G. Tahap Tindak Lanjut

  • Tujuan tahap ini untuk mengakhiri pertemuan itu.
  • Simpulkan apa yang telah dibagikan.
  • Jawab pertanyaan-pertanyaan.
  • Buat rencana untuk pertemuan tindak lanjut, bila masih dibutuhkan.
  • Sarankan orang-orang untuk terus menuliskan pikiran dan perasan mereka dalam  sebuah buku harian.
  • Jangan mengunjungi tempat yang telah membuat mereka trauma kecuali bila mereka telah siap. 

 

Pembahasan/Penerapan

 

Pikirkan trauma yang pernah Saudara alami. Dengan teman, mengikuti tahap-tahap dibawah ini.  Satu orang bermain peran sebagai penasehat/pendengar dan orang lain bercerita tentang peristiwa trauma yang dialami.

 

A. Tahap Perkenalan

  • Penasehat menjelaskan bahwa tujuannya ialah memproses trauma.
  • Penasehat menciptakan suasana aman untuk membagikan trauma dan berjanji untuk tidak menghakimi atau menggosip tentang peristiwa trauma.

 

B. Tahap Kenyataan

  • Jelaskanlah dengan seksama apa yang terjadi dalam peristiwa trauma tersebut dalam urutannya (dari awal sampai akhirnya).  

 

C. Tahap Pemikiran

  • Apa pemikiran pertama setelah panik berhenti?
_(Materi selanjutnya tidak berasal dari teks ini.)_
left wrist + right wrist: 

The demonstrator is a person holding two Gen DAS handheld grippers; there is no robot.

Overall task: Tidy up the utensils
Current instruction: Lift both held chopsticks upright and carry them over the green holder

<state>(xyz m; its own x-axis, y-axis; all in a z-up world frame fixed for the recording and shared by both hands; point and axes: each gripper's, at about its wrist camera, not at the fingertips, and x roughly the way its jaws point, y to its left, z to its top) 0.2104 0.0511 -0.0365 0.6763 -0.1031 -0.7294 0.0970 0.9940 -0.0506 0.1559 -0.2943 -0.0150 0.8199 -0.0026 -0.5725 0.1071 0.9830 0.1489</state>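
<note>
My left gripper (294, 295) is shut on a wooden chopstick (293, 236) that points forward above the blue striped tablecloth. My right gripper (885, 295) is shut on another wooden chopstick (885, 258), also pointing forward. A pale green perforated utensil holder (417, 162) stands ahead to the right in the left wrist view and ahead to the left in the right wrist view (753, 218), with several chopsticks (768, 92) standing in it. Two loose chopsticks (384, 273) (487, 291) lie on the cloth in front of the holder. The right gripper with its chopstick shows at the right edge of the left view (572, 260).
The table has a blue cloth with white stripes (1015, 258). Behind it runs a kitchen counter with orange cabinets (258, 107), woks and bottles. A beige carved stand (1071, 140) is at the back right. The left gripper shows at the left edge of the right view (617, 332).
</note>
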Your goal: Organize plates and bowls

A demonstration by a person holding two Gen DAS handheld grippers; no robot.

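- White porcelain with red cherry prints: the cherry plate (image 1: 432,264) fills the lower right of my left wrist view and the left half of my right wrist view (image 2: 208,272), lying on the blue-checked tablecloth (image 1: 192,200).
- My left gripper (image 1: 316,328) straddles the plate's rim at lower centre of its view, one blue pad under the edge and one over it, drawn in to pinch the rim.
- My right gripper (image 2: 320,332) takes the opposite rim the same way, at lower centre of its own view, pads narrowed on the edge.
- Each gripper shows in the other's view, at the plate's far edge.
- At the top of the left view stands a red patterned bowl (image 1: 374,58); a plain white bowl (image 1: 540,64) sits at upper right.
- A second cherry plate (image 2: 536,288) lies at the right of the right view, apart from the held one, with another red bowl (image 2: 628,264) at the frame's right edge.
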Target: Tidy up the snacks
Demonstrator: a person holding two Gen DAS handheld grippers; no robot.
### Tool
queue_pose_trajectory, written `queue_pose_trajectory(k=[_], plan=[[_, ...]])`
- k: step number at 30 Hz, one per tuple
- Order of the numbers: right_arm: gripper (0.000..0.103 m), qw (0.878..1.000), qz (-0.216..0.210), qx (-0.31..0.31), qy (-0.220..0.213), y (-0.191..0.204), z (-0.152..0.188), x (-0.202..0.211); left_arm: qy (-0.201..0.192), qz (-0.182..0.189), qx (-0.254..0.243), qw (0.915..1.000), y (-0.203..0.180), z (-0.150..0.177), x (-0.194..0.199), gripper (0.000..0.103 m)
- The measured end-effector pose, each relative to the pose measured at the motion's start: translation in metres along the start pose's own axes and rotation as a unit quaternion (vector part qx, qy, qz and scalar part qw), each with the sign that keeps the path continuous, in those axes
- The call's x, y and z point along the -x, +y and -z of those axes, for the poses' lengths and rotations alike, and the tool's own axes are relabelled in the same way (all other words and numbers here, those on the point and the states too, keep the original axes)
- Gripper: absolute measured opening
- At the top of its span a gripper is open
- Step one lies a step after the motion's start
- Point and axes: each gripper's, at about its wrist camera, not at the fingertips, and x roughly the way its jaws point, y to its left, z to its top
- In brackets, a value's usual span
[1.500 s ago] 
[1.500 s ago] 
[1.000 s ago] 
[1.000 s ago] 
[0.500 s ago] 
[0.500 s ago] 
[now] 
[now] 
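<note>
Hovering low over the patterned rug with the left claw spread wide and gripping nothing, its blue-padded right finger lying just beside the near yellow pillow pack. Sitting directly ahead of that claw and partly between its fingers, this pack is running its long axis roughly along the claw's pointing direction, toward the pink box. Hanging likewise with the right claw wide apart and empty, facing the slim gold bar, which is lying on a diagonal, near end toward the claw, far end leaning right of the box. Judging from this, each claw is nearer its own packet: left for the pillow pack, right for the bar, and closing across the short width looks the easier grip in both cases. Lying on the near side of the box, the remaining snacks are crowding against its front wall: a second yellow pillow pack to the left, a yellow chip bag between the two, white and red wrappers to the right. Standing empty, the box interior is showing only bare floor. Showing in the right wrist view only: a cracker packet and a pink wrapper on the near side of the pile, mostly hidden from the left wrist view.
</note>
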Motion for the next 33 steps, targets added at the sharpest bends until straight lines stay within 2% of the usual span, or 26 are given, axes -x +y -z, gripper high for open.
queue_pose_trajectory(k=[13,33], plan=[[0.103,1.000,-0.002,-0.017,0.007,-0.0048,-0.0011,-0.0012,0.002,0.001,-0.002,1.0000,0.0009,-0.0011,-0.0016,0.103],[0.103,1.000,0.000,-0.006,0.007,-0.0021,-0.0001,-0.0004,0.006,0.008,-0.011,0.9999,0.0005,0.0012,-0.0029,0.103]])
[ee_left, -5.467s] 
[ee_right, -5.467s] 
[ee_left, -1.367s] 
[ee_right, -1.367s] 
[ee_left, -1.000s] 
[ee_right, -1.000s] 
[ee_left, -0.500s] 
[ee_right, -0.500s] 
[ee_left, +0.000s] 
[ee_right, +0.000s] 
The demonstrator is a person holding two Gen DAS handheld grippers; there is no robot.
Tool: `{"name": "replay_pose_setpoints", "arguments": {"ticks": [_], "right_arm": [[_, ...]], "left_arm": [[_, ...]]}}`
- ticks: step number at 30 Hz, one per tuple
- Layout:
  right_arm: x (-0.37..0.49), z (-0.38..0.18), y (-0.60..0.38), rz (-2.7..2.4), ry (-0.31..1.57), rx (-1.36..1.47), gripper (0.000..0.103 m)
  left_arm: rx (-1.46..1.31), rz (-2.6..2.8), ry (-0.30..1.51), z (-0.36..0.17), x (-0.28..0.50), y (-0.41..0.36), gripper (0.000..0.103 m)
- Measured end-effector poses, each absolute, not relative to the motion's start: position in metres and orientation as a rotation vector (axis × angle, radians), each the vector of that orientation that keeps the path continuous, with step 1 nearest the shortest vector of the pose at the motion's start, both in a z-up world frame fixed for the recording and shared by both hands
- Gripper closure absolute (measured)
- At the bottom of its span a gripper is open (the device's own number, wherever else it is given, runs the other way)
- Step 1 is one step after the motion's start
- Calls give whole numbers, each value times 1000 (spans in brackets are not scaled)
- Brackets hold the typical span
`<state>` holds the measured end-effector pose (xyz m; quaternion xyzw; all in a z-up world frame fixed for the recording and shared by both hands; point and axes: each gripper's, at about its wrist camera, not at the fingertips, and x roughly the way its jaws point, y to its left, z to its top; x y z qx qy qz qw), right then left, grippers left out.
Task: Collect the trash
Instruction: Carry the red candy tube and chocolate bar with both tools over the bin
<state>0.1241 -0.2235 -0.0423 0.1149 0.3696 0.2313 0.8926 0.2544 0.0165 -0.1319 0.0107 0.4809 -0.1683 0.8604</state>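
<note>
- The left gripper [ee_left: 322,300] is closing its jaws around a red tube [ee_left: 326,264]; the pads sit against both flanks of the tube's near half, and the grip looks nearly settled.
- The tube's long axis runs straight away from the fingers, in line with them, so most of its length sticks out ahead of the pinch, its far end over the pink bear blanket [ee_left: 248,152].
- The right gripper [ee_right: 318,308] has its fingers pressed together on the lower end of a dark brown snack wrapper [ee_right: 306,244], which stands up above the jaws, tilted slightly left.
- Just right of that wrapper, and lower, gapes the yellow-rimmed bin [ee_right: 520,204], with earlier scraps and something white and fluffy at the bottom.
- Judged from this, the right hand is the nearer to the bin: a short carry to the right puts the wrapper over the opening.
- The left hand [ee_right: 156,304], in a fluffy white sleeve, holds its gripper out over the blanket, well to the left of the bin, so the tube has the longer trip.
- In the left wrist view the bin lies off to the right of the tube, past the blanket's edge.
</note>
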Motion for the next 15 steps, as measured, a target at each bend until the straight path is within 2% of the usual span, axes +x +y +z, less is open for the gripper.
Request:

Dengan kata lain, apa masuk ke dalam pikiran setelah bisa tenang?
  • Apa perasaan yang dirasakan saat itu?

 

D. Tahap Reaksi 

  • Kalau memikirkan peristiwa trauma itu, apa yang tidak dapat dilupakan?
  • Apa yang paling buruk dari peristiwa itu?

 

E. Tahap Gejala-gejala

  • Apa gejala-gejala yang dialami  baru sesudah peristiwa trauma itu?
  • Apa gejala-gejala yang dialami  sekarang?

 

F. Tahap Pengajaran

  • Penasehat mengulangi catatan Tahap Pengajaran dan menjelaskan apa saja yang perlu disampaikan. 

 

G. Tahap Tindak Lanjut

  • Penasehat memberi kesimpulan tentang apa yang dibagikan.
  • Penasehat mengulangi saran-saran untuk mengurangi gejala-gejala yang masih dirasakan.